Purchasing Groups versus Group Purchasing Organizations
By Mackenzie Oakley | August 25, 2020
If you’re looking to increase your buying power and strengthen your negotiating position with suppliers, you might consider joining a Group Purchasing Organization. Alternatively, you could join a Purchasing Group.
Wait, what? Is there even a difference?
Let’s find out.
What is a Purchasing Group?
A Purchasing Group is a group of organizations that have banded together to scale economies and increase their purchasing power with suppliers.
For example, imagine that a procurement team at an eCommerce business has been directed to buy a fleet of delivery vans. Working alone, the organization has to pay the suppliers’ full price for the vans because they simply can’t purchase enough units to activate any sort of discount.
But, by joining with a group of six other organizations to purchase a bulk order of vans, the eCommerce provider gains access to a bulk discount through increased purchasing power.
Cost savings aren’t the only benefit, though. In this example, it wouldn’t make sense for each of the six organizations to go through the procurement process for the vans such as supplier discovery and selection.
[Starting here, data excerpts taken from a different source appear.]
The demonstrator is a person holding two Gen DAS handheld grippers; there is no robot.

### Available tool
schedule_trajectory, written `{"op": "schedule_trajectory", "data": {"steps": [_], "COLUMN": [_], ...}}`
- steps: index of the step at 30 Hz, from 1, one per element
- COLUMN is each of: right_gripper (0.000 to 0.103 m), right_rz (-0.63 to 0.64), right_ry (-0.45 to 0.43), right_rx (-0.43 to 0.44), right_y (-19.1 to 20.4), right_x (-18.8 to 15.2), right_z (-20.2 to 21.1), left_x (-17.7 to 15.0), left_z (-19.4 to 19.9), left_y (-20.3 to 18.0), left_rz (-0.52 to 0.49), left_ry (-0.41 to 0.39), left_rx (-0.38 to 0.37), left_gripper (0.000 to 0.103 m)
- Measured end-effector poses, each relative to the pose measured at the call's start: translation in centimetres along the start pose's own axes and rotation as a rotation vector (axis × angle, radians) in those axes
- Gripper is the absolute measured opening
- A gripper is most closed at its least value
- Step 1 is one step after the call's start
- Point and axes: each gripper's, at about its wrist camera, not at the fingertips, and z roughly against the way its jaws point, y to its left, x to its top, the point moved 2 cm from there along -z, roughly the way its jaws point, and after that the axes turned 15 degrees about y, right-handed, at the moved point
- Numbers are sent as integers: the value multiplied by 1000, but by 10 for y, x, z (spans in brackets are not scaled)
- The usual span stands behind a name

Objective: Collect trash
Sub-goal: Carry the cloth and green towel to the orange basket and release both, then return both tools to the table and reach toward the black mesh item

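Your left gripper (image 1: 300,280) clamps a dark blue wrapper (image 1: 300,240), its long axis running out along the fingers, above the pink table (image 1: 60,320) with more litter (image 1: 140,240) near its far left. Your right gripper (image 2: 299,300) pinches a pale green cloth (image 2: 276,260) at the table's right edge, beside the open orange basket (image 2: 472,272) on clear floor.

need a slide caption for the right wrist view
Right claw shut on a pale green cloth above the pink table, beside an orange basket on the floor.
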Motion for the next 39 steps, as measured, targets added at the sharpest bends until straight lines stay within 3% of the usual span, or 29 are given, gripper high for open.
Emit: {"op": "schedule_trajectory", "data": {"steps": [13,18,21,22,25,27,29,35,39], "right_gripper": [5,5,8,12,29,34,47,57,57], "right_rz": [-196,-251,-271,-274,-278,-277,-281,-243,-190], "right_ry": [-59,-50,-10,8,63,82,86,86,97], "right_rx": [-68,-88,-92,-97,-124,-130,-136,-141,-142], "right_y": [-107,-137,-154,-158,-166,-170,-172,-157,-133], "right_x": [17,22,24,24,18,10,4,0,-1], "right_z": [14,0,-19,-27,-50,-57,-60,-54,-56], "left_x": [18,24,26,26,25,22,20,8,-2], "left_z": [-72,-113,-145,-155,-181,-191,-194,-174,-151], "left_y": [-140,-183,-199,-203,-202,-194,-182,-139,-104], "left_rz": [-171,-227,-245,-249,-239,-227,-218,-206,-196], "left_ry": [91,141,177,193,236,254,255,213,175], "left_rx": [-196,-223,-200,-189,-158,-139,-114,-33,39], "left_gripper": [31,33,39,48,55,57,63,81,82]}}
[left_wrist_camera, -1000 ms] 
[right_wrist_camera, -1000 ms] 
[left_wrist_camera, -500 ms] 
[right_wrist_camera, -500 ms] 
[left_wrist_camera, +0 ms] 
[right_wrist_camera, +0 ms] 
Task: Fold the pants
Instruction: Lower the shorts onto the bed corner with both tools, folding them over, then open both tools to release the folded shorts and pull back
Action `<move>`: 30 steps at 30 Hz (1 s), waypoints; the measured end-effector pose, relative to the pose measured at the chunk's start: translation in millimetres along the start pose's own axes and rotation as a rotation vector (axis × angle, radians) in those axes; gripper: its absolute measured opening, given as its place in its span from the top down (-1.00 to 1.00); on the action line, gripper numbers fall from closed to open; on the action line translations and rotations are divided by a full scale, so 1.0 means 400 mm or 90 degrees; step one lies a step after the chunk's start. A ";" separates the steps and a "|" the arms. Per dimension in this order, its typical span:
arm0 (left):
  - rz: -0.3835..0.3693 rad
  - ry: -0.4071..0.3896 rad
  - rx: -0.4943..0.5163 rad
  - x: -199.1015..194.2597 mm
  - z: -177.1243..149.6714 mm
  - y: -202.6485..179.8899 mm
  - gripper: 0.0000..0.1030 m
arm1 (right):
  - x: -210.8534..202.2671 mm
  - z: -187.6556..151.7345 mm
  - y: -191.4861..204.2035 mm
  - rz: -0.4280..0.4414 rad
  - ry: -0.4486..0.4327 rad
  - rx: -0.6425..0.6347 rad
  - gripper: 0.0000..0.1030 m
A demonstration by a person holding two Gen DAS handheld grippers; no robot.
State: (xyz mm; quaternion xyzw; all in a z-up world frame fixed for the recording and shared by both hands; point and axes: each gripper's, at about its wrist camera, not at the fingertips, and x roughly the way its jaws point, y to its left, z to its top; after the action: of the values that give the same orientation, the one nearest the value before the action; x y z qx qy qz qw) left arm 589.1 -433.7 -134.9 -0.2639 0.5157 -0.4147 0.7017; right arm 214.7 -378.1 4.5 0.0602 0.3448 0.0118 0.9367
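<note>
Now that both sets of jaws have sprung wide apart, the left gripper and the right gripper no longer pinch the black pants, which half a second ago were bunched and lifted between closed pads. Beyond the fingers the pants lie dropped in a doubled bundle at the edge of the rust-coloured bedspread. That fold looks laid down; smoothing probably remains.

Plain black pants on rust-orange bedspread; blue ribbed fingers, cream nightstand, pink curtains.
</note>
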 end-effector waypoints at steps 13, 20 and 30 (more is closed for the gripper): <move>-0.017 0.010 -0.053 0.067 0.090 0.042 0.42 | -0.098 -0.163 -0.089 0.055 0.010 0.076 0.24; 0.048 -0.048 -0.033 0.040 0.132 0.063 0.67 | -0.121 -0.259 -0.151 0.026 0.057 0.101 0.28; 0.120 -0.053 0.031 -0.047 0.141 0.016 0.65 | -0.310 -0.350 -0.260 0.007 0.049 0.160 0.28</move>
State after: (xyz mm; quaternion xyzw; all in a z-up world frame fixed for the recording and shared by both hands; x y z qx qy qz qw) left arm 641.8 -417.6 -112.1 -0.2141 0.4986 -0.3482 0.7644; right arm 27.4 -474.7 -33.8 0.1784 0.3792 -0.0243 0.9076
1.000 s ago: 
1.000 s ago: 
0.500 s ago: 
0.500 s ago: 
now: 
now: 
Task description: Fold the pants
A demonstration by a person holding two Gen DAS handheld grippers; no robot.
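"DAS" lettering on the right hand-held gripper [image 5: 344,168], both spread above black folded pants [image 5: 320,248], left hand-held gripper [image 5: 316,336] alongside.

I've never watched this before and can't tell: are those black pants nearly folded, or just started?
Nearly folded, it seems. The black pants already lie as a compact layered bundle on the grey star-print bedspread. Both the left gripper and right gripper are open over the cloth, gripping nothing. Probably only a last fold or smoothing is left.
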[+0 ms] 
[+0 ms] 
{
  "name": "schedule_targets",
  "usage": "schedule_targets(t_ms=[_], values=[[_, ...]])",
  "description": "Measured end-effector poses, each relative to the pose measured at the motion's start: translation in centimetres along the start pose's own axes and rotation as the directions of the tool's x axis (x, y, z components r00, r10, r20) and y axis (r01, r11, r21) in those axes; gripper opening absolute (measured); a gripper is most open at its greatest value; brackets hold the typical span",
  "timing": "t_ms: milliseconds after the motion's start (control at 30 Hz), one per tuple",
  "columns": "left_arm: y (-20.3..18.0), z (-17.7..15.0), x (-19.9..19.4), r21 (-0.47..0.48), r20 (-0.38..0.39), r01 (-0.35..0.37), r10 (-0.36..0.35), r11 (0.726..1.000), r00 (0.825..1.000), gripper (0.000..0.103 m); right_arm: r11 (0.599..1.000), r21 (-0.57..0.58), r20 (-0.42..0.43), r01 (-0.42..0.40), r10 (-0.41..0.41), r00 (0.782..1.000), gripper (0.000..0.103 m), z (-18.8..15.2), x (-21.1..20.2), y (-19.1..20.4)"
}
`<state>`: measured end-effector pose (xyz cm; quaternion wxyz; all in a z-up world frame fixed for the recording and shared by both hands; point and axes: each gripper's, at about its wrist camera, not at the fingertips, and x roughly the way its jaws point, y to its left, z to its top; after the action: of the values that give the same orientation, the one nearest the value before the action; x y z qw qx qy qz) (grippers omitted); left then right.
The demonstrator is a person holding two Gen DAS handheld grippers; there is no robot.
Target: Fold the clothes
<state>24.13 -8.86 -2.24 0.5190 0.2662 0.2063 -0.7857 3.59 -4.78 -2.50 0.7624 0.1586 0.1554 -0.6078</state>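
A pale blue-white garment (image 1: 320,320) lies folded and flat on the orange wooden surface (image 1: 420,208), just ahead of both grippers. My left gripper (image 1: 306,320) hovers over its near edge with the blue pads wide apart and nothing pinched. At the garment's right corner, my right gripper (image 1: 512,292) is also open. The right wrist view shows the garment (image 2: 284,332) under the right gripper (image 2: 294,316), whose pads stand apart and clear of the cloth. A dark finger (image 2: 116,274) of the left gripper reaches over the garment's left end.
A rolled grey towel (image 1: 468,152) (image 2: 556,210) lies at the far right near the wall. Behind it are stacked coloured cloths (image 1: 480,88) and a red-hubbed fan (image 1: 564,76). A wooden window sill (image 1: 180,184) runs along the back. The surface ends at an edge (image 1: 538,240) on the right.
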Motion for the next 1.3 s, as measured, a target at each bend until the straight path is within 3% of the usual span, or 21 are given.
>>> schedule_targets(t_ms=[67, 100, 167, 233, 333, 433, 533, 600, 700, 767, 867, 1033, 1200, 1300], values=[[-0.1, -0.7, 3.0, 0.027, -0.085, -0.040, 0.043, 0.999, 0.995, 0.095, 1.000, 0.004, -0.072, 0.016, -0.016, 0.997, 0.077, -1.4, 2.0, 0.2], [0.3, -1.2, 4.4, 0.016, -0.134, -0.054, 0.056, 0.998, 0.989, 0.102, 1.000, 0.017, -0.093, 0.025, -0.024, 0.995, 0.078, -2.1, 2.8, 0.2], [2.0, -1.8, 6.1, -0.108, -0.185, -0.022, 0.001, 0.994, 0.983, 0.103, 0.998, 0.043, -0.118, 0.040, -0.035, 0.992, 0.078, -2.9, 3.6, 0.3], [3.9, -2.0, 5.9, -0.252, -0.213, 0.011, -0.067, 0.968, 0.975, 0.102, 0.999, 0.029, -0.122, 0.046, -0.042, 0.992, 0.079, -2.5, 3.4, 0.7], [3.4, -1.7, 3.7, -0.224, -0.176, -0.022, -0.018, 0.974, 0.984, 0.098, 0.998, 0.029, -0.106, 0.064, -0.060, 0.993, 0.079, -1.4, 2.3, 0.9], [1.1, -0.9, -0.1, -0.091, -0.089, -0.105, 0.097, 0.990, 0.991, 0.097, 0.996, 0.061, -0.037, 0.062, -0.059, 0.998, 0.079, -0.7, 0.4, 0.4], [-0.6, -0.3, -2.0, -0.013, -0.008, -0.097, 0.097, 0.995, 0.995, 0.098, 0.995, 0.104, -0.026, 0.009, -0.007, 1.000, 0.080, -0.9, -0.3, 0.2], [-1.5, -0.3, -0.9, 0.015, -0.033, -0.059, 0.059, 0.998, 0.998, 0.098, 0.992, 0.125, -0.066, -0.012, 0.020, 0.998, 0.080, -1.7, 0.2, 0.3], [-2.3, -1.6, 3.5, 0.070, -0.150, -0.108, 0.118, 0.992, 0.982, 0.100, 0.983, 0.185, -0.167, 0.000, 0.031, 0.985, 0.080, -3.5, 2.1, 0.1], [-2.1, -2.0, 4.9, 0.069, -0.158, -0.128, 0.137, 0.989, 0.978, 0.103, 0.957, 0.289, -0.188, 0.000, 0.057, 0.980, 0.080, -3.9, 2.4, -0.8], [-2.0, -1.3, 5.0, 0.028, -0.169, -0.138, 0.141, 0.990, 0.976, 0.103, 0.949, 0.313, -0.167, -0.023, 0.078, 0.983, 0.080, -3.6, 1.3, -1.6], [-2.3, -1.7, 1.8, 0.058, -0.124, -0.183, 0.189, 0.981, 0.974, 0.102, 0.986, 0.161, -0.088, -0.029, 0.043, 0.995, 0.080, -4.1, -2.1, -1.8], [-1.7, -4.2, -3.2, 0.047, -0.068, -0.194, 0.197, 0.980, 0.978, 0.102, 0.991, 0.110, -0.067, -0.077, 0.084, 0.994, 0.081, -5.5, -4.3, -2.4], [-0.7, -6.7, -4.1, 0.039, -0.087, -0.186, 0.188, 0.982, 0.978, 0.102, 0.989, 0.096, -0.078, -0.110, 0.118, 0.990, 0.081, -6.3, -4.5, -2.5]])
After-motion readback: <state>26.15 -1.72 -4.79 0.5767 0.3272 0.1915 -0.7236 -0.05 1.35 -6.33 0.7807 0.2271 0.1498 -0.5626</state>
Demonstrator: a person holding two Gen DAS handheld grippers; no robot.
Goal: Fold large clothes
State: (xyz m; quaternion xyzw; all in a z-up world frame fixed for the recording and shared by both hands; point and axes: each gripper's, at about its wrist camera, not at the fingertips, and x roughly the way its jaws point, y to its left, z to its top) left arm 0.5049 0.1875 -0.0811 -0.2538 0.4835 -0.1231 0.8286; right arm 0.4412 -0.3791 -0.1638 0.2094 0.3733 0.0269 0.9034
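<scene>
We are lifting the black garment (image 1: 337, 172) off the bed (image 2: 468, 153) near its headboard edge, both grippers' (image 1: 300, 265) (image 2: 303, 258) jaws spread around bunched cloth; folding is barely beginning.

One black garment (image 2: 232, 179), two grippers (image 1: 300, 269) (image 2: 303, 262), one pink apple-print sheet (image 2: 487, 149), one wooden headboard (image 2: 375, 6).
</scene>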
Instead, only one of the six organizations does the work, then goes to the others for their approval.
Similarly, only one member of the group will need to negotiate with the chosen supplier, saving valuable time for the five other members.
Purchasing Groups can come in any shape or size
- They might only come together for a one-off purchase (say, a large order of PPE during the COVID-19 crisis) and then disband.
- Purchasing Groups may exist for decades, adding members over time.
- They could be industry-vertical (buying equipment specific to a single industry like Healthcare, for instance), or could be horizontal to cover multiple indirect categories like travel, stationery, or temporary staffing.
- Purchasing Groups might have a “lead” organization that does the groundwork (such as supplier discovery), or the workload might be shared around the group.
- Group members may share best practices amongst themselves.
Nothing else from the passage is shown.